**Provided material:**
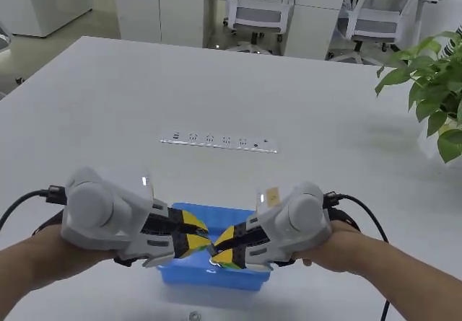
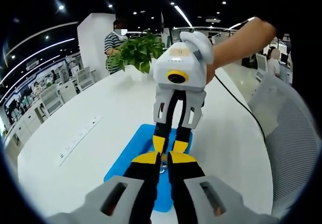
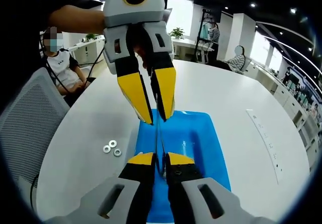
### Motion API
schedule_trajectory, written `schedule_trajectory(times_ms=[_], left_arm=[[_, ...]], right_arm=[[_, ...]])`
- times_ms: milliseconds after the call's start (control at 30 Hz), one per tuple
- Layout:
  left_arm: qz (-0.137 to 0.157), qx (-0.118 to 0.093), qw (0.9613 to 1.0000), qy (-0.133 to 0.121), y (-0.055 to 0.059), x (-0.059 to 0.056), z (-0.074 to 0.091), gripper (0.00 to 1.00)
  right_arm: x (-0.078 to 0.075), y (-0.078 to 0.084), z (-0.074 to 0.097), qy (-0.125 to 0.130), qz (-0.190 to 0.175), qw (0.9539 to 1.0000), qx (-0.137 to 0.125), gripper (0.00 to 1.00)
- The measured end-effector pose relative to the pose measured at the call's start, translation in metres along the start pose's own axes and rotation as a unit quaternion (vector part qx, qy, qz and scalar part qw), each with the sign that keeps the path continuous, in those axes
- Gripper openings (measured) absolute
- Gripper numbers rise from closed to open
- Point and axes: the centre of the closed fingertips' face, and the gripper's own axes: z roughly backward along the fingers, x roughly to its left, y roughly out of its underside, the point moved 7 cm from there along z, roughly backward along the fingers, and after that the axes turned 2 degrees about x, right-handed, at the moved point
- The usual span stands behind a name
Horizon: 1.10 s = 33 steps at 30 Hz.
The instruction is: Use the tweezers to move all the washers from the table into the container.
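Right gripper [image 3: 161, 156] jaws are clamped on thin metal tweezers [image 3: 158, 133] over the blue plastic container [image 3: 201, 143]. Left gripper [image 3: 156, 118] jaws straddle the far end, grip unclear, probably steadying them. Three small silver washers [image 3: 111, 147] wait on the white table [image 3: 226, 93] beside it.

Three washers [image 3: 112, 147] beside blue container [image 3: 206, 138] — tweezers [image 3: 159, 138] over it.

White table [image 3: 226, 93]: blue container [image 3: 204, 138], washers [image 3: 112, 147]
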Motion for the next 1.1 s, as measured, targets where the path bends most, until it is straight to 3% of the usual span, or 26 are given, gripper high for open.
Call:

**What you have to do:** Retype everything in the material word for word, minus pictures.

**Answer to the exercise:**
### Motion API
schedule_trajectory, written `schedule_trajectory(times_ms=[_], left_arm=[[_, ...]], right_arm=[[_, ...]])`
- times_ms: milliseconds after the call's start (control at 30 Hz), one per tuple
- Layout:
  left_arm: qz (-0.137 to 0.157), qx (-0.118 to 0.093), qw (0.9613 to 1.0000), qy (-0.133 to 0.121), y (-0.055 to 0.059), x (-0.059 to 0.056), z (-0.074 to 0.091), gripper (0.00 to 1.00)
  right_arm: x (-0.078 to 0.075), y (-0.078 to 0.084), z (-0.074 to 0.097), qy (-0.125 to 0.130), qz (-0.190 to 0.175), qw (0.9539 to 1.0000), qx (-0.137 to 0.125), gripper (0.00 to 1.00)
- The measured end-effector pose relative to the pose measured at the call's start, translation in metres along the start pose's own axes and rotation as a unit quaternion (vector part qx, qy, qz and scalar part qw), each with the sign that keeps the path continuous, in those axes
- Gripper openings (measured) absolute
- Gripper numbers rise from closed to open
- Point and axes: the centre of the closed fingertips' face, and the gripper's own axes: z roughly backward along the fingers, x roughly to its left, y roughly out of its underside, the point moved 7 cm from there along z, roughly backward along the fingers, and after that the axes turned 2 degrees about x, right-handed, at the moved point
- The usual span stands behind a name
Horizon: 1.10 s = 33 steps at 30 Hz.
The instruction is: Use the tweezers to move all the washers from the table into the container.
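Right gripper [image 3: 161, 156] jaws are clamped on thin metal tweezers [image 3: 158, 133] over the blue plastic container [image 3: 201, 143]. Left gripper [image 3: 156, 118] jaws straddle the far end, grip unclear, probably steadying them. Three small silver washers [image 3: 111, 147] wait on the white table [image 3: 226, 93] beside it.

Three washers [image 3: 112, 147] beside blue container [image 3: 206, 138] — tweezers [image 3: 159, 138] over it.

White table [image 3: 226, 93]: blue container [image 3: 204, 138], washers [image 3: 112, 147]
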Motion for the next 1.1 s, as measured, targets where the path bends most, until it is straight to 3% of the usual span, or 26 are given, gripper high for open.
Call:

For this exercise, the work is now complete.